Required action: From the records below, transcribe exactly the lines that begin at the line with "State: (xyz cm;" and end at the line with "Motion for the", both included.

Dataset content:

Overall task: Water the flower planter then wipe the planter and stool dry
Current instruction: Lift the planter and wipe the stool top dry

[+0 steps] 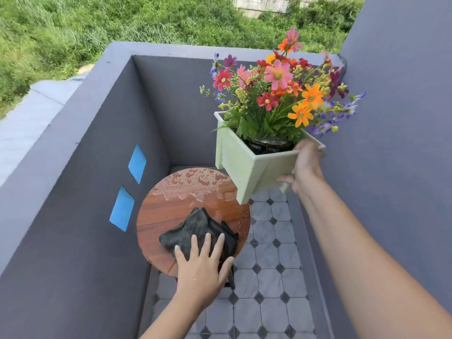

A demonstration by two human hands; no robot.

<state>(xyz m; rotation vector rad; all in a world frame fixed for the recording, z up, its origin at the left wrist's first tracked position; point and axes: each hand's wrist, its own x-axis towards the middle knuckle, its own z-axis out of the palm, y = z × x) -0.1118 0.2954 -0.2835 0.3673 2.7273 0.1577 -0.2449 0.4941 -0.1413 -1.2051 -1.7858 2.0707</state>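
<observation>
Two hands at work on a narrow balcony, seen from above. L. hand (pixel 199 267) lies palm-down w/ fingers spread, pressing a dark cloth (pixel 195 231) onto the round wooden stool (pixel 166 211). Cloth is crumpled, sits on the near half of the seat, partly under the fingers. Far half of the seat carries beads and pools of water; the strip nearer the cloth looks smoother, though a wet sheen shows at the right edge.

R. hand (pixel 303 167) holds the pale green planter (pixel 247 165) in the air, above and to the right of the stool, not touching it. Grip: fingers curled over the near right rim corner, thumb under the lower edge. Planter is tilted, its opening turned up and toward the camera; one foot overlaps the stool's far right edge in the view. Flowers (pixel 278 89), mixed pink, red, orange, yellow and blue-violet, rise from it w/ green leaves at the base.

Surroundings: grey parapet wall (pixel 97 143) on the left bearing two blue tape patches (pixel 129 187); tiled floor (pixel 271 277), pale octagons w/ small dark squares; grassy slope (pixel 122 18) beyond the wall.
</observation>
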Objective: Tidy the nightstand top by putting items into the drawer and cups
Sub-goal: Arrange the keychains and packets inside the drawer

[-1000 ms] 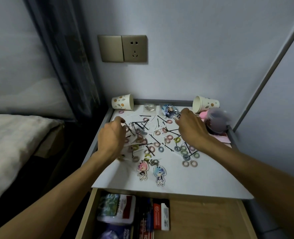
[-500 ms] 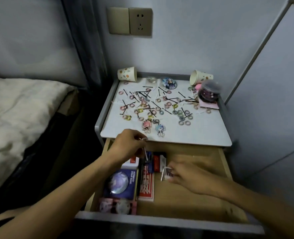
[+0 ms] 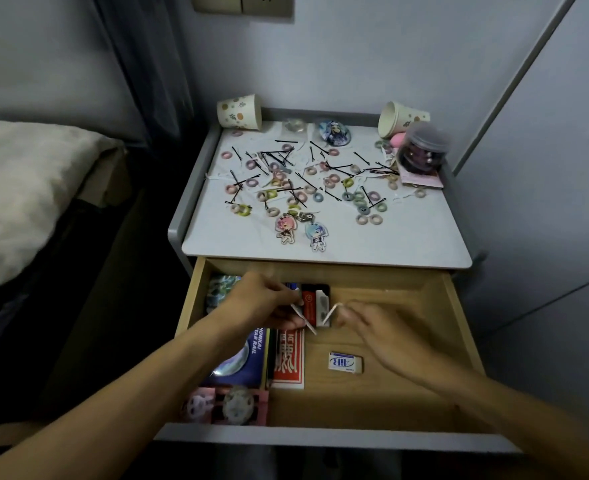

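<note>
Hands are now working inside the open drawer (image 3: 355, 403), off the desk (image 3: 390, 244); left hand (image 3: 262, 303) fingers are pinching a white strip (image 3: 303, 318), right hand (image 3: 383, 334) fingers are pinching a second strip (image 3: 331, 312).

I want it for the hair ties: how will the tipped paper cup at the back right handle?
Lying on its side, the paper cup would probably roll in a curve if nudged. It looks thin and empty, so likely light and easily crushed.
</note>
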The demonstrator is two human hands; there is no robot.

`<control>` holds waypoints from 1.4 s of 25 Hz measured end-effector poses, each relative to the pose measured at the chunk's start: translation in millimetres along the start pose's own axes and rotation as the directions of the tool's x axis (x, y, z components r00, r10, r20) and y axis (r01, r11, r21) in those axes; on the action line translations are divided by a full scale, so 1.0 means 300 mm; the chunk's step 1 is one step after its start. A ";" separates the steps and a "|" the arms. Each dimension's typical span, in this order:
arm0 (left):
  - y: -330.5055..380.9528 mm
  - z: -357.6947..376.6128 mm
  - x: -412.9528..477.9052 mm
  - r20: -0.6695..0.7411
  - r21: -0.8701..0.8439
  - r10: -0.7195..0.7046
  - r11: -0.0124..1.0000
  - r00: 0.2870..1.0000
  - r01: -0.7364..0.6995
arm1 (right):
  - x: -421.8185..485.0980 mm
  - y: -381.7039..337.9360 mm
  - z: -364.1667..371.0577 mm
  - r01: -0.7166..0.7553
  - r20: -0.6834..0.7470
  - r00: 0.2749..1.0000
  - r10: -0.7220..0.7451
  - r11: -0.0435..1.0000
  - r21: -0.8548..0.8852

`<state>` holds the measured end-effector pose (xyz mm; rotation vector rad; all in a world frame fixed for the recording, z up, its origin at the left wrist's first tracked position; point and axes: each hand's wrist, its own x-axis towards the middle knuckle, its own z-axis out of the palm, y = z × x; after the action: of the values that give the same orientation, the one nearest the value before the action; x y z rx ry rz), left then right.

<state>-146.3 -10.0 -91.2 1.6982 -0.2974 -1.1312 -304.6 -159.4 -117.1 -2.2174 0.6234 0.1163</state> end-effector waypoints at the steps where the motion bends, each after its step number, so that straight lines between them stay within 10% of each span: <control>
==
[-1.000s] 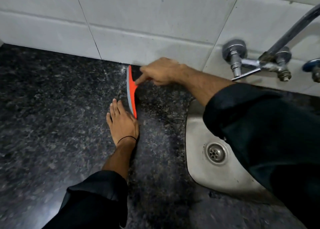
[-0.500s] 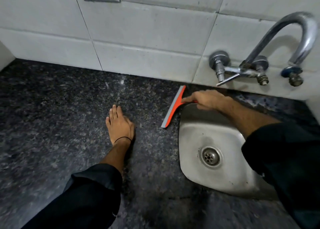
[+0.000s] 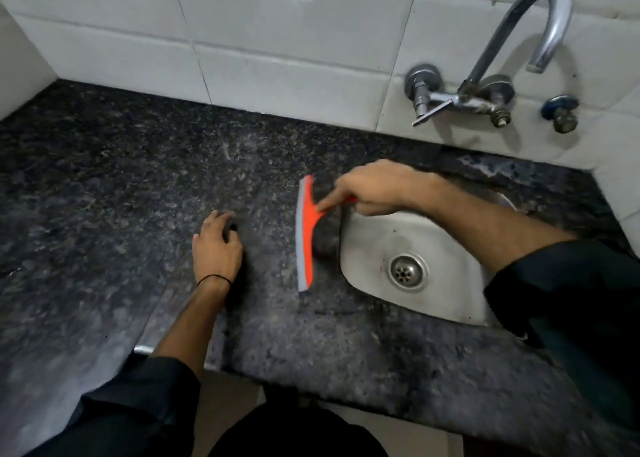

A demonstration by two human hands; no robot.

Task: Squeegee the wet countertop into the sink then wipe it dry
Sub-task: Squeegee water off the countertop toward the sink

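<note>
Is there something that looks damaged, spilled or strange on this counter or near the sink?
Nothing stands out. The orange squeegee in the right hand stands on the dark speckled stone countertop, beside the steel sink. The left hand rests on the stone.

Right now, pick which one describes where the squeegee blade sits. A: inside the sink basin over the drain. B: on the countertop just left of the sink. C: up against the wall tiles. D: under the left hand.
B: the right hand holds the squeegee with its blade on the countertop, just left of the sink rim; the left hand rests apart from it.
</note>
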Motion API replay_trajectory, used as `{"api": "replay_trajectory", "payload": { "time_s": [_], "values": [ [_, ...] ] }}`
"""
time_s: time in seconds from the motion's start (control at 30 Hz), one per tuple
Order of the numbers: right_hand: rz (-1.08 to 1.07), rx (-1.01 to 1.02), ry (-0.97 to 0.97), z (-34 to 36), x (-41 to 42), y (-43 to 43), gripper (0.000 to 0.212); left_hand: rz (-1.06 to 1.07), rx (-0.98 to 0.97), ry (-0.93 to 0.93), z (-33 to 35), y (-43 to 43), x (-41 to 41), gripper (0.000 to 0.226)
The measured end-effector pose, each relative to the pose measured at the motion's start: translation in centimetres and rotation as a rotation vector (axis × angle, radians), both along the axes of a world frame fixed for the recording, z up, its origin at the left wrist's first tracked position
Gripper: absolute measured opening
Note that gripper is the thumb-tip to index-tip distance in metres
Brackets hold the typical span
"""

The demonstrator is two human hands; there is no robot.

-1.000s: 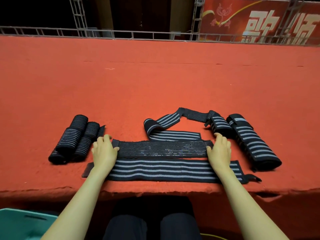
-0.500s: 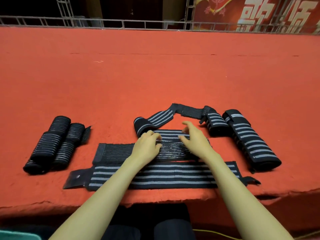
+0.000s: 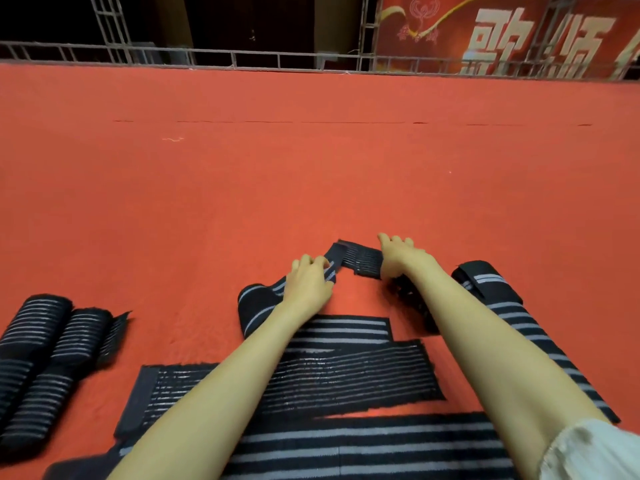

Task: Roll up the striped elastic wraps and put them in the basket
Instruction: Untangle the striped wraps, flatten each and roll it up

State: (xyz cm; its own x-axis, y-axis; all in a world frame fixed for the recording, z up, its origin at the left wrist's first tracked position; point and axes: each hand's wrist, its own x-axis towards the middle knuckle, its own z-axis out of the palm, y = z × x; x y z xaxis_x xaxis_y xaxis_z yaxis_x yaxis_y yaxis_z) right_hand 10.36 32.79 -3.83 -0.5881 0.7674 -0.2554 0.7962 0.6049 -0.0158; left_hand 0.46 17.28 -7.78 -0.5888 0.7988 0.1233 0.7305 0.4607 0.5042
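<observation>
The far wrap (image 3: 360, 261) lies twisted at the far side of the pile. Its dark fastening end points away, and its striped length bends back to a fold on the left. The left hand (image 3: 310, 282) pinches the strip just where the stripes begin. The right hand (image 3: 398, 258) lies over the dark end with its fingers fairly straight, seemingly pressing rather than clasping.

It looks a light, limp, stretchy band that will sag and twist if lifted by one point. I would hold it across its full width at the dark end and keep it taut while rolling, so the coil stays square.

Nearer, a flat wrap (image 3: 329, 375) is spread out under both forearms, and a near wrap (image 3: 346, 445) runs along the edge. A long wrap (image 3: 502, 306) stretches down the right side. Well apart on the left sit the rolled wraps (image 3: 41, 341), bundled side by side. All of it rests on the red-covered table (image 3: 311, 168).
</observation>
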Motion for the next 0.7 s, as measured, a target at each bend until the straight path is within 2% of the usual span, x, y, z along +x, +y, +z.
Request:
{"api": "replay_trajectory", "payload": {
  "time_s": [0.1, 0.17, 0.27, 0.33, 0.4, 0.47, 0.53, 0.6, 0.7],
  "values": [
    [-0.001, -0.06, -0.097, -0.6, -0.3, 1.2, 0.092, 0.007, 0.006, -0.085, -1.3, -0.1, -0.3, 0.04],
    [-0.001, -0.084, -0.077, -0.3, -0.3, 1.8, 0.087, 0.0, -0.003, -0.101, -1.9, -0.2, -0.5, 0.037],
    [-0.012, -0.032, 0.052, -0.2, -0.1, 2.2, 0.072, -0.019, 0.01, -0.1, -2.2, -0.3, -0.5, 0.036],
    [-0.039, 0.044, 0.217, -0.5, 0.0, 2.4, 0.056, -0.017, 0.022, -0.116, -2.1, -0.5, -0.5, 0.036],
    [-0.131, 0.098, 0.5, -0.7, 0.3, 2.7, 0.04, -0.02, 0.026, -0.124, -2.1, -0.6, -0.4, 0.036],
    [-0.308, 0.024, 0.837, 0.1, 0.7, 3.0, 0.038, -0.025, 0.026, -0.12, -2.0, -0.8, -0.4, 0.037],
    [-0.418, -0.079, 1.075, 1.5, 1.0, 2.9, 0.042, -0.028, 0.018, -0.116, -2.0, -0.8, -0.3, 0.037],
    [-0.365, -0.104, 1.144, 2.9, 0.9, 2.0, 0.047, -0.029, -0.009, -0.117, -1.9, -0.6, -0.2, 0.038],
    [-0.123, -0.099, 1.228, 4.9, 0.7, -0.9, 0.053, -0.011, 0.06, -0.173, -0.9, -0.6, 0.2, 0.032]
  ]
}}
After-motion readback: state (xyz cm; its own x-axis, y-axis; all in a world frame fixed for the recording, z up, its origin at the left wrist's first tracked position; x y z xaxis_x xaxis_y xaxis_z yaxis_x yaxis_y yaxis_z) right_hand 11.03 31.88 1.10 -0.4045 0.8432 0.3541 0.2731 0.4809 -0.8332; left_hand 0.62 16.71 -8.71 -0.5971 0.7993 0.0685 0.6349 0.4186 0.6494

Written response:
State: (xyz cm; its own x-axis, y-axis; all in a world frame fixed for the recording, z up, its origin at the left wrist's first tracked position; point and axes: each hand's wrist, its own x-axis towards the middle knuckle, its own z-axis out of the palm, y = z × x; x y z xaxis_x xaxis_y xaxis_z yaxis_x yaxis_y yaxis_z) right_hand 10.36 32.79 -3.83 -0.5881 0.7674 -0.2554 0.7962 0.6049 -0.0158; left_hand 0.46 17.28 -7.78 -0.5888 0.7988 0.1233 0.7305 0.4607 0.5042
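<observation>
The far wrap (image 3: 360, 261) lies twisted at the far side of the pile. Its dark fastening end points away, and its striped length bends back to a fold on the left. The left hand (image 3: 310, 282) pinches the strip just where the stripes begin. The right hand (image 3: 398, 258) lies over the dark end with its fingers fairly straight, seemingly pressing rather than clasping.

It looks a light, limp, stretchy band that will sag and twist if lifted by one point. I would hold it across its full width at the dark end and keep it taut while rolling, so the coil stays square.

Nearer, a flat wrap (image 3: 329, 375) is spread out under both forearms, and a near wrap (image 3: 346, 445) runs along the edge. A long wrap (image 3: 502, 306) stretches down the right side. Well apart on the left sit the rolled wraps (image 3: 41, 341), bundled side by side. All of it rests on the red-covered table (image 3: 311, 168).
</observation>
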Motion for the next 0.7 s, as measured, a target at each bend until the straight path is within 2% of the usual span, x, y, z along +x, +y, +z.

The output is finished and nothing more is needed.